*Task*
Print exactly the first lines of the records. Stop after the line containing "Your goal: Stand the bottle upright", and leave every picture out.

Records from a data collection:
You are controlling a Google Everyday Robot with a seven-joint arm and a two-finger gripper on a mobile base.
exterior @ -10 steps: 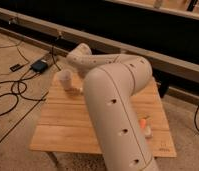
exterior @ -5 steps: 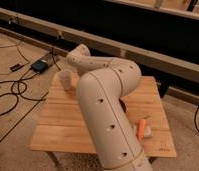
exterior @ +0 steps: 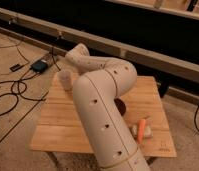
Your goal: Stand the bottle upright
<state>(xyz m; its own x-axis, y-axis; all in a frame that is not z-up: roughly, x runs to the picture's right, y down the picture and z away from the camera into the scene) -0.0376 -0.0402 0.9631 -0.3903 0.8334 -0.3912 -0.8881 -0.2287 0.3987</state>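
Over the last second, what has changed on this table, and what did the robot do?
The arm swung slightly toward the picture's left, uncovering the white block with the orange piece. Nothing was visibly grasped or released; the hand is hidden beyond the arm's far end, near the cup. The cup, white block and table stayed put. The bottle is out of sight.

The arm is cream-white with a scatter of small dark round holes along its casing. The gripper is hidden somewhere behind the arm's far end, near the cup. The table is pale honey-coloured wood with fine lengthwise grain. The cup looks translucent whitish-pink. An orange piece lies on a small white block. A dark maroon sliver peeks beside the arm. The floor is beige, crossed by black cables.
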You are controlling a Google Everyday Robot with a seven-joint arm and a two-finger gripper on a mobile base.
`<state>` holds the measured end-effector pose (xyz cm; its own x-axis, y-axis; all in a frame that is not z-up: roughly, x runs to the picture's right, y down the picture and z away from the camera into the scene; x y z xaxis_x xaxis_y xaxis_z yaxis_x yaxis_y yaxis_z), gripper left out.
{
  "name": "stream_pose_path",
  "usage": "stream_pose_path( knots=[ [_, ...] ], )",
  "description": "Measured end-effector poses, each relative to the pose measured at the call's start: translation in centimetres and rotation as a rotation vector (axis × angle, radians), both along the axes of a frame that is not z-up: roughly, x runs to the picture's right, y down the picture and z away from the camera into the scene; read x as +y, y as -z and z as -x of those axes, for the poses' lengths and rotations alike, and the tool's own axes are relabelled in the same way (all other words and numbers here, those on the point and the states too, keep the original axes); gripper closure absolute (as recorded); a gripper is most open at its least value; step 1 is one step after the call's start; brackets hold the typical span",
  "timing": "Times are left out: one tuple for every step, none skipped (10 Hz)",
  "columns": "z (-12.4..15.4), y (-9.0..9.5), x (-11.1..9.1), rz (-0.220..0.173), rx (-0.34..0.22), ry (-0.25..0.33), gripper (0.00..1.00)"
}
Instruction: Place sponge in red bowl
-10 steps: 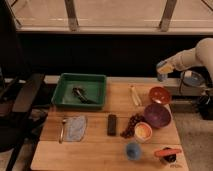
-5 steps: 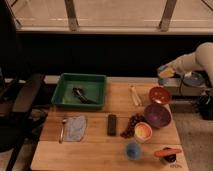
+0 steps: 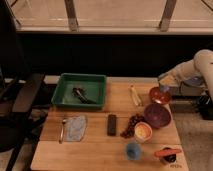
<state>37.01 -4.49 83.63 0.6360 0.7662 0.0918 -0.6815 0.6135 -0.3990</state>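
Gripper (image 3: 163, 81) hovers above round red bowl (image 3: 160, 94), seemingly holding a pale sponge (image 3: 166, 79)

The gripper (image 3: 164, 80) hangs just above the table's far right corner. On the wooden table (image 3: 95, 152) a green tray (image 3: 63, 93) holds a dark utensil (image 3: 83, 94). Nearer lie a grey-blue cloth (image 3: 76, 128), a black bar (image 3: 112, 125), dark grapes (image 3: 132, 125), a purple bowl (image 3: 157, 115), a pale bowl (image 3: 143, 132) with a yellow inside, and a blue cup (image 3: 132, 150).
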Motion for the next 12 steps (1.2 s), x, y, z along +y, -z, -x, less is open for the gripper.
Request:
stream_pose_path(
  knots=[
    [-0.2, -0.8, 1.0, 0.021, -0.013, -0.003, 0.64],
    [-0.3, -1.4, 1.7, 0.037, -0.023, -0.006, 0.56],
    [-0.4, -2.0, 2.4, 0.054, -0.034, -0.009, 0.44],
    [-0.3, -2.3, 2.7, 0.058, -0.037, -0.01, 0.34],
    [-0.3, -2.4, 3.0, 0.061, -0.038, -0.011, 0.25],
    [-0.5, -2.5, 3.2, 0.062, -0.034, -0.013, 0.2],
    [-0.6, -2.4, 3.3, 0.062, -0.032, -0.016, 0.2],
    [-0.7, -2.4, 3.3, 0.062, -0.031, -0.017, 0.2],
    [-0.6, -2.5, 3.2, 0.061, -0.031, -0.016, 0.2],
    [-0.5, -2.5, 3.2, 0.061, -0.033, -0.015, 0.2],
    [-0.4, -2.5, 3.2, 0.061, -0.033, -0.015, 0.2],
    [-0.5, -2.5, 3.2, 0.061, -0.032, -0.016, 0.2]
  ],
)
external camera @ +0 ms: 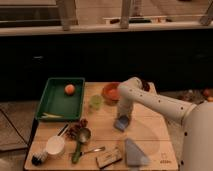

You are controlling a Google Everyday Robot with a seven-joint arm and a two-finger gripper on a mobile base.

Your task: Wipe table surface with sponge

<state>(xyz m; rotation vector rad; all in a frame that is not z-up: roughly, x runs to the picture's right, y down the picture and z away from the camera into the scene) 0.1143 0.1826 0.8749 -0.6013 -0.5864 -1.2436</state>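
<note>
The table surface (102, 132) is a light-brown wooden top filling the lower half of the camera view. The sponge (122, 123), a small bluish-grey block, lies on it right of centre. My white arm reaches in from the right and bends down, and my gripper (123, 117) sits directly on top of the sponge, pressing it against the wood. The lower fingers are hidden against the sponge.
A green tray (59, 102) with an orange stands at the back left. An orange bowl (110, 92) and a green cup (95, 102) stand behind the sponge. A grey-blue wedge (134, 152), a brown card-like block (109, 158), a white cup (54, 146) and a ladle (81, 140) lie along the front.
</note>
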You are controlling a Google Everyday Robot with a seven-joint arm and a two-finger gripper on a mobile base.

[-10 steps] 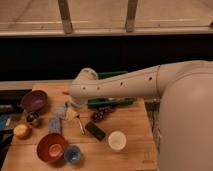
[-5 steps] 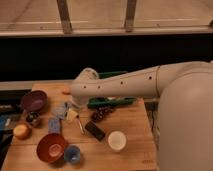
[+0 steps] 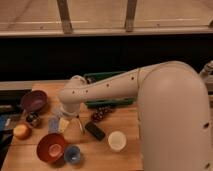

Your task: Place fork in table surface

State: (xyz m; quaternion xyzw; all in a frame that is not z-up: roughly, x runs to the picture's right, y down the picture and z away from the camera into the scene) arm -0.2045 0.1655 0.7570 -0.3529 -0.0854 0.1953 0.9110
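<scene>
My gripper [image 3: 70, 113] is at the end of the white arm, low over the left half of the wooden table surface [image 3: 125, 120]. A thin silvery fork [image 3: 80, 125] slants down from just below the gripper towards the tabletop. I cannot tell whether it is held or lies on the wood. The black rectangular bar [image 3: 95, 130] lies just right of the fork. The white cup [image 3: 117, 140] stands further right.
A green tray [image 3: 107, 78] sits at the back, partly behind the arm. A dark utensil [image 3: 100, 114] lies before it. A purple bowl [image 3: 34, 100], an orange fruit [image 3: 21, 131], a red bowl [image 3: 51, 146], a small blue cup [image 3: 72, 154] and a blue packet [image 3: 54, 124] crowd the left side.
The arm's wrist has shifted slightly to the left. The objects on the table have not moved.
</scene>
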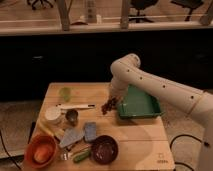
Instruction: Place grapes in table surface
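Observation:
The grapes (108,106), a small dark purple-brown bunch, hang at the tip of my gripper (112,103), just above the light wooden slatted table surface (135,135). The gripper sits at the end of the white arm (150,82), left of the green tray (137,104), near the table's middle. It looks shut on the bunch.
A dark maroon bowl (104,148) and an orange bowl (40,151) stand at the front left. A white cup (53,115), a metal cup (72,116), grey-blue pieces (90,131), a green item (65,93) and a long utensil (76,106) lie on the left half.

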Action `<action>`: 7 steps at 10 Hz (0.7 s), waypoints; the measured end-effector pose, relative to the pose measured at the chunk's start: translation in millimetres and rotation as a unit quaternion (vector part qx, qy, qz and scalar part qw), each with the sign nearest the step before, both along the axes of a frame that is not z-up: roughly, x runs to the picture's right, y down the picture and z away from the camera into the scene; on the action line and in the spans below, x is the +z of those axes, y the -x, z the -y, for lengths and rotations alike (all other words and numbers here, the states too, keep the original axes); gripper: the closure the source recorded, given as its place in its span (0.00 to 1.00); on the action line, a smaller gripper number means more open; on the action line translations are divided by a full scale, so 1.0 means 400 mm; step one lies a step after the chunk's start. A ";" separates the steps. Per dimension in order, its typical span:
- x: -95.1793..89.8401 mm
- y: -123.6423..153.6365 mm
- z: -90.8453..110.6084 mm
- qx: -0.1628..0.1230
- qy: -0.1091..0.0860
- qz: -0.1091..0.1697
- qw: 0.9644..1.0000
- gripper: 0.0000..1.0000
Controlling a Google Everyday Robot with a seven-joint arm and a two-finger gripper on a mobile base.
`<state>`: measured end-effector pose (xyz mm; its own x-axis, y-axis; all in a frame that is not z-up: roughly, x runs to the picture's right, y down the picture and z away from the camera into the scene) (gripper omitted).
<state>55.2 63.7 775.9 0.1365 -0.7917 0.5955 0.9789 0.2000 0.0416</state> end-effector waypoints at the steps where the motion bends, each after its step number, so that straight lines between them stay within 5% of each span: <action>1: 0.002 0.004 0.001 -0.002 0.001 0.002 1.000 0.96; 7: 0.024 0.019 0.002 -0.014 0.007 0.010 1.000 0.96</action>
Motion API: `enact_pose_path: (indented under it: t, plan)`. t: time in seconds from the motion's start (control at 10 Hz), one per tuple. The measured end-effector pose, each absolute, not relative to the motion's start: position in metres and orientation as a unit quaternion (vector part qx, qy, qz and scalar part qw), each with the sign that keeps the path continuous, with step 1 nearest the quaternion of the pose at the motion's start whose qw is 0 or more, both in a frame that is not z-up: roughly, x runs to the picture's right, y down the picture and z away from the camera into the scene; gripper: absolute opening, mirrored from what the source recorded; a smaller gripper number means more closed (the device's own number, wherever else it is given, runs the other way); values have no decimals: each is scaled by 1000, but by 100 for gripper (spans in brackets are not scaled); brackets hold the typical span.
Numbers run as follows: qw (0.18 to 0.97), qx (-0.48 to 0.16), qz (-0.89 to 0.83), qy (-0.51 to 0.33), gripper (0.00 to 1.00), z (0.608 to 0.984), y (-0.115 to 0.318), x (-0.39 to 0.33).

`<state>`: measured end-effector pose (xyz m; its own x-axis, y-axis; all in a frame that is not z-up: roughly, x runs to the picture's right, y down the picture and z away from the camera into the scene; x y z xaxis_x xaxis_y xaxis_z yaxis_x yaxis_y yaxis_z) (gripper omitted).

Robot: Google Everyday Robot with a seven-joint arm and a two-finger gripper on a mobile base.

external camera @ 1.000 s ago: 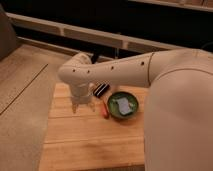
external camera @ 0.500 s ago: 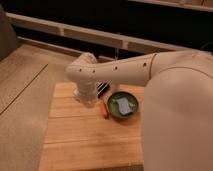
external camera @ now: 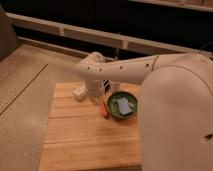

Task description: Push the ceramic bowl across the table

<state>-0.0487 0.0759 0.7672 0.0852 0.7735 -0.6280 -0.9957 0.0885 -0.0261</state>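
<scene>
Gripper (external camera: 98,96) hangs over the table (external camera: 82,142) — just beside the ceramic bowl (external camera: 113,103).

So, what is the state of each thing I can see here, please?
ceramic bowl: upright on the table, a pale object inside.
pale object: lying in the bowl.
orange-red piece: lying flat just left of the bowl.
gripper: low over the table, left of the bowl.
table: level, carrying bowl and piece.

Smooth white rounded arm (external camera: 131,68), row of small dark dots along it; pale gripper (external camera: 96,95) beneath its end.
</scene>
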Motion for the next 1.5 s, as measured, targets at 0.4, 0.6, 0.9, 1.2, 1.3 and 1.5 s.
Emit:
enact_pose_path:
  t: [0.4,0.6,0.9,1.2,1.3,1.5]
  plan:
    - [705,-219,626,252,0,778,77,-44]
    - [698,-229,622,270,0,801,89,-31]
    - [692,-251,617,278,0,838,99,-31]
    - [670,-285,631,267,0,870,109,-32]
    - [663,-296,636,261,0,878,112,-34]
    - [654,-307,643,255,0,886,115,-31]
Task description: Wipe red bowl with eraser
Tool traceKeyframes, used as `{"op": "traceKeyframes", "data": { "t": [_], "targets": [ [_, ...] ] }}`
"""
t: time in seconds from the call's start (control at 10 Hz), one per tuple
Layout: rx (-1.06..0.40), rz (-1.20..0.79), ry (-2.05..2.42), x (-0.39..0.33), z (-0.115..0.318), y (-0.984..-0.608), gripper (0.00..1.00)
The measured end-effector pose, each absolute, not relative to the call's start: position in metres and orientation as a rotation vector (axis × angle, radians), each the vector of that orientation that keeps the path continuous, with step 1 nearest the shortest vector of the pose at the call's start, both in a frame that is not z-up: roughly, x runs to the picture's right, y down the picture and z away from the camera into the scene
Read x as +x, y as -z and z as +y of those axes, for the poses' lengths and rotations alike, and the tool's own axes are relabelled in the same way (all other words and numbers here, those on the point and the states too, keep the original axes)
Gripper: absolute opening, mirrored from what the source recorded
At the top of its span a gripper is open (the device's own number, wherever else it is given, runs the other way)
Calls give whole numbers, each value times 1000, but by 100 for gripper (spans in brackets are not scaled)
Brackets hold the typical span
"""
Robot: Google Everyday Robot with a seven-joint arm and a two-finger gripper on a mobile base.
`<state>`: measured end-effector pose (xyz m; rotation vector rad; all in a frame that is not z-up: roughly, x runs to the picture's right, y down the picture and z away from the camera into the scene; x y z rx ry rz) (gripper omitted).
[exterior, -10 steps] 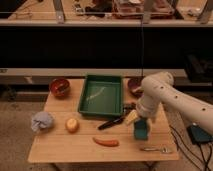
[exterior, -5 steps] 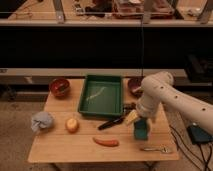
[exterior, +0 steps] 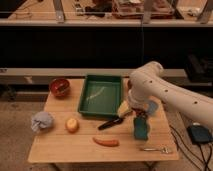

*Solution to this problem*
You are controlling a Google Everyday Robot with a seven-joint arm and a two-finger gripper on a mobile base.
exterior @ -10 steps: 
exterior @ -5 steps: 
exterior @ +0 steps: 
Your goal: Stand the bottle upright

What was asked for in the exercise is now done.